I remember spending so much time in the bathroom of our tiny apartment. We had friends and family coming periodically to visit, and I felt like I had to schedule my pumping and pad changes in between visits. One time I ended up in the bathroom cleaning up my bloody mess when friends came


by to see us. My husband talked with them in the living room while I fumbled with my underwear, and pad, and wipes, and spray. Somehow I ended up with blood all over the toilet seat and floor. It felt like time was crawling, and I was so embarrassed to make our friends wait. But I didn't feel like I could ask for help from my husband.
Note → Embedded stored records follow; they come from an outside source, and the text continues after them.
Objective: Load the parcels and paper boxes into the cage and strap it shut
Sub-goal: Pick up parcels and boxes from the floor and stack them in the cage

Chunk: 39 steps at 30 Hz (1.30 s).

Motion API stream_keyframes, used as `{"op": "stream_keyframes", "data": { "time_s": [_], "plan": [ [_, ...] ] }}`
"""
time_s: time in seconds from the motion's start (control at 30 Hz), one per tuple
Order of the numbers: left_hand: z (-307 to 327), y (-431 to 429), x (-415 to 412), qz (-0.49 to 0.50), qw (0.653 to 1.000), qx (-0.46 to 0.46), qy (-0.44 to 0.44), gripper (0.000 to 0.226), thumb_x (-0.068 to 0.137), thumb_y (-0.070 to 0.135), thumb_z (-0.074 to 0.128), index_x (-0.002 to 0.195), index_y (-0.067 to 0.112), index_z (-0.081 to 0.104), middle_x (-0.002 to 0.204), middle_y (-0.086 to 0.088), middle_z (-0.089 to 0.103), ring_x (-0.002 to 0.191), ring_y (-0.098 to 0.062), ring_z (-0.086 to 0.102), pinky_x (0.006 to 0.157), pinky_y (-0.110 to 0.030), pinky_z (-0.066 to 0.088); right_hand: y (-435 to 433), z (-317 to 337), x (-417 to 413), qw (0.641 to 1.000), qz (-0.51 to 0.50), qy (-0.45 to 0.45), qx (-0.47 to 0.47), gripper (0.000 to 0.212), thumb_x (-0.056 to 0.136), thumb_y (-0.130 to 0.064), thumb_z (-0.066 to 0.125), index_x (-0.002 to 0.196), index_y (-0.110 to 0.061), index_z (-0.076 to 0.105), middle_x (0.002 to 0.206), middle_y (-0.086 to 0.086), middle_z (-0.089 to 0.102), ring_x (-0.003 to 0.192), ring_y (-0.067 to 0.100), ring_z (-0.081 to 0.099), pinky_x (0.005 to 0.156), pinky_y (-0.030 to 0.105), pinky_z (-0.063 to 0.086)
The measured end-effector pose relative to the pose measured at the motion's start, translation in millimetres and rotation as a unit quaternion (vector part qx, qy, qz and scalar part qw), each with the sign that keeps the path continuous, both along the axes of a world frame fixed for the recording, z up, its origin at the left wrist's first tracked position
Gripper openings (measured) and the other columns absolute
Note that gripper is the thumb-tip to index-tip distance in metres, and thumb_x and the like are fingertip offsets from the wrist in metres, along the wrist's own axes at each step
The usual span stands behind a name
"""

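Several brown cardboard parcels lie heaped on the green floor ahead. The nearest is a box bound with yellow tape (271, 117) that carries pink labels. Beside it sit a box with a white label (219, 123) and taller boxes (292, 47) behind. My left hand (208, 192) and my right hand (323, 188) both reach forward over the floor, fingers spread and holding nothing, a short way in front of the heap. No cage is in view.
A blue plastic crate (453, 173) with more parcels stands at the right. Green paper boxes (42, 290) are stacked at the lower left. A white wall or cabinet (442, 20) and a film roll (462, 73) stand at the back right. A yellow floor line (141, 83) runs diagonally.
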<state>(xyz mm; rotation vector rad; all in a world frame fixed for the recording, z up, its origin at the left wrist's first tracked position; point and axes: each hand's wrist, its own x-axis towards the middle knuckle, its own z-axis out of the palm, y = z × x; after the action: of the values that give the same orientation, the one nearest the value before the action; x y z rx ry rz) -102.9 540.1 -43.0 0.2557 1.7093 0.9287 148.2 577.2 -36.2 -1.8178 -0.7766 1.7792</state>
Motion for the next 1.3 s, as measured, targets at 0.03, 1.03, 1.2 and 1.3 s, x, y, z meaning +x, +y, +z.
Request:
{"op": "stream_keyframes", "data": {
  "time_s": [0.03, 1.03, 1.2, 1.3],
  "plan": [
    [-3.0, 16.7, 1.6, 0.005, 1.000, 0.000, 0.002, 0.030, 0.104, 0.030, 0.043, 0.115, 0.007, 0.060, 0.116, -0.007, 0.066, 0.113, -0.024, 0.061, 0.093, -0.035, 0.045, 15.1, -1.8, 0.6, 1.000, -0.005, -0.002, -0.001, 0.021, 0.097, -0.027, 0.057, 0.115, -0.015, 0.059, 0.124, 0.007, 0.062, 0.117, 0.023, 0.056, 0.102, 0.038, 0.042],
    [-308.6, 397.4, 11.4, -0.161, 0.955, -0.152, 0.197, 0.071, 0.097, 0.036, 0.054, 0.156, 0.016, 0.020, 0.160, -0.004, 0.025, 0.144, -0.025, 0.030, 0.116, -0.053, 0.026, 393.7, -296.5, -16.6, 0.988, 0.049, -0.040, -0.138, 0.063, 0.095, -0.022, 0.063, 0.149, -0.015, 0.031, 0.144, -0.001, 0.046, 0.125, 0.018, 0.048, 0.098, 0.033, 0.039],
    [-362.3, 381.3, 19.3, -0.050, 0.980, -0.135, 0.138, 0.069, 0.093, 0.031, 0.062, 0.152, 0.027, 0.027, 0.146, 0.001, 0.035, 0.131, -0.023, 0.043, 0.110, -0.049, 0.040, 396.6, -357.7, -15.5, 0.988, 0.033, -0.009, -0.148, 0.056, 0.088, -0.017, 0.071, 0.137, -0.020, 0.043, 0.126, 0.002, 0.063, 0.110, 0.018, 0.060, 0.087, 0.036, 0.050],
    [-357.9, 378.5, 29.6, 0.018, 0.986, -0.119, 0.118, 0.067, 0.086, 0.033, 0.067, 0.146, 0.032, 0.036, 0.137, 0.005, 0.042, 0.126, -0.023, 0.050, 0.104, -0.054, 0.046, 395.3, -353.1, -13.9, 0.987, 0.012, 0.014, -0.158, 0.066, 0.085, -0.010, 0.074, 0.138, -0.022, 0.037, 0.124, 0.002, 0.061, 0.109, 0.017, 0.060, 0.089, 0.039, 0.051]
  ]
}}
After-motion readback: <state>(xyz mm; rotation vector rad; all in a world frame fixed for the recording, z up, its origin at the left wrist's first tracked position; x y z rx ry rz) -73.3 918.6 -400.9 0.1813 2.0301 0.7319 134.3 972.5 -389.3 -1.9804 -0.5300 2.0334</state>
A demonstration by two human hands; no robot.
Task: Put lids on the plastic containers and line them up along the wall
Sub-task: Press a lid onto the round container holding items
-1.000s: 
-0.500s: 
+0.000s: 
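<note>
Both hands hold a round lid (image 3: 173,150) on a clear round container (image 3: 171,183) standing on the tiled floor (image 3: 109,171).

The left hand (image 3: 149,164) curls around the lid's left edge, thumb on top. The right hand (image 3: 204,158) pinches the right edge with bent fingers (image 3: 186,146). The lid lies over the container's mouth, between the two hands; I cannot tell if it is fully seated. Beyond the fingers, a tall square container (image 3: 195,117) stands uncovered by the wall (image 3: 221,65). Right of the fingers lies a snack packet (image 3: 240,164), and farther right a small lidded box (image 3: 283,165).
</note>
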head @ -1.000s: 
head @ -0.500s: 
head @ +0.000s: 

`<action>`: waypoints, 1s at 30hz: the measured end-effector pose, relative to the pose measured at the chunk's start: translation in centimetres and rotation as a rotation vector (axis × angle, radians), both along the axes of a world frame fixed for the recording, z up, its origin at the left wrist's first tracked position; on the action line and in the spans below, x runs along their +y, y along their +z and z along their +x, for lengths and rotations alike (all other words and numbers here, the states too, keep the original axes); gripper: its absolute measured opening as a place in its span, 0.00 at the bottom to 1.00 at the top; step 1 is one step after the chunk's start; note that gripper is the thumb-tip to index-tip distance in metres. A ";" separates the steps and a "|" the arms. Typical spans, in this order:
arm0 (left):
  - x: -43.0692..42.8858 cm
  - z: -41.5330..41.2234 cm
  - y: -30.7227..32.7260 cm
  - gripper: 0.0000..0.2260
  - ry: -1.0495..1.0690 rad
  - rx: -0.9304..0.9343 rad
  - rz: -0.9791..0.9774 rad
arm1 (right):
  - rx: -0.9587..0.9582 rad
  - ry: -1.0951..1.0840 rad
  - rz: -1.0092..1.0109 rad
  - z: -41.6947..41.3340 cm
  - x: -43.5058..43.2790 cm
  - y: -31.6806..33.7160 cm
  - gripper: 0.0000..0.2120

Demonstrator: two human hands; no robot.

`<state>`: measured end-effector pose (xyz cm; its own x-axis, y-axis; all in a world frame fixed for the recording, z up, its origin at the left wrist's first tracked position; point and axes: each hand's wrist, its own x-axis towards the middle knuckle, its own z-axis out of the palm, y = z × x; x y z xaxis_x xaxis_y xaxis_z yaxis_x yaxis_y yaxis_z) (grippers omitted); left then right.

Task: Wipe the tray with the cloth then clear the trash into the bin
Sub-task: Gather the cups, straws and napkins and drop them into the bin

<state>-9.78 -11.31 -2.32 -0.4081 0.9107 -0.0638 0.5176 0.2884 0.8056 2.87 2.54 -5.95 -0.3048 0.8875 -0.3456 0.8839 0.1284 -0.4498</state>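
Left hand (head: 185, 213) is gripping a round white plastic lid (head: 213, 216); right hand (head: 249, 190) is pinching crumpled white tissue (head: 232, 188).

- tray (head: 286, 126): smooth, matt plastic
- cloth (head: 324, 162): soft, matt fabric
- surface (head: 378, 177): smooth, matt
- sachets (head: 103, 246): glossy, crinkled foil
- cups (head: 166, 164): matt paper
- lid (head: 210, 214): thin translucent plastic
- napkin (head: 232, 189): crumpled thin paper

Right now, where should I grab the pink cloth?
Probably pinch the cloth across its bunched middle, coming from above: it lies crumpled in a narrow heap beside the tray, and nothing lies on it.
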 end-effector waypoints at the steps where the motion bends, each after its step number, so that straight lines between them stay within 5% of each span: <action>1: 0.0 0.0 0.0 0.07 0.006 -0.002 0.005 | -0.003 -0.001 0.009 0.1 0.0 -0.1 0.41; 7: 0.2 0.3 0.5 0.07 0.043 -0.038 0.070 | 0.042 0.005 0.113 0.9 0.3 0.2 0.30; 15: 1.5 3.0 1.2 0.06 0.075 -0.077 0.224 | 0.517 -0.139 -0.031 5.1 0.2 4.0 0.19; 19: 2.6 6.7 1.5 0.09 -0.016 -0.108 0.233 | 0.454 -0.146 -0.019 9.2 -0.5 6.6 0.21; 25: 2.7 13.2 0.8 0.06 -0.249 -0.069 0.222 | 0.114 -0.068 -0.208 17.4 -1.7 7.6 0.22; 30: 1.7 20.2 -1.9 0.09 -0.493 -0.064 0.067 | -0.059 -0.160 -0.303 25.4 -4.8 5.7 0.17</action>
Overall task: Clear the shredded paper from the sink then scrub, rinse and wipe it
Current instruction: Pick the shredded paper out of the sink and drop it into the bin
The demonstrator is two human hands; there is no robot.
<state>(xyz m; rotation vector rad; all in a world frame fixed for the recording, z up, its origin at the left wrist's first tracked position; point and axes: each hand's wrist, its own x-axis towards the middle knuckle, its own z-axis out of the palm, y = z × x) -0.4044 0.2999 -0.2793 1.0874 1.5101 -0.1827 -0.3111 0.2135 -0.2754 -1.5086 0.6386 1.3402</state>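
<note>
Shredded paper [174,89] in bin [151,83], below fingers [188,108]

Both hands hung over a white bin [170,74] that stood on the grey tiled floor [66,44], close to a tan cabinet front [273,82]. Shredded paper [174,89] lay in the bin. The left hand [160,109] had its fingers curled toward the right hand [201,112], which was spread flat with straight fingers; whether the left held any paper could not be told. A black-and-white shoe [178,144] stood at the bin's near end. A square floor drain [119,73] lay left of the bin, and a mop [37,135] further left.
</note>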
I looked at the blood on the floor and said out loud, "Why didn't I know about this?!" Somehow I managed to clean up myself, and the toilet, and the floor, but I won't forget how isolated I felt in that moment.

I really wanted to get through it, for recovery to be over, to feel normal, to "bounce back." But I know more now than I knew then. Healing takes time. Healing is miraculous. Healing is hard, but such a gift. My body that felt so foreign to me in that moment was wisely and patiently mending itself back together. It's hard for our brains to be as patient, but if we can embrace the fourth trimester as another phase in the miracle of creating life, it helps. Part of what I want to do is help reframe our mindset around postpartum. Not to give the false assumption that it is easy, but to accept the difficulties of healing as miraculous, just like pregnancy and birth. To be extra kind to our bodies as it heals, to revere the process, and to be patient.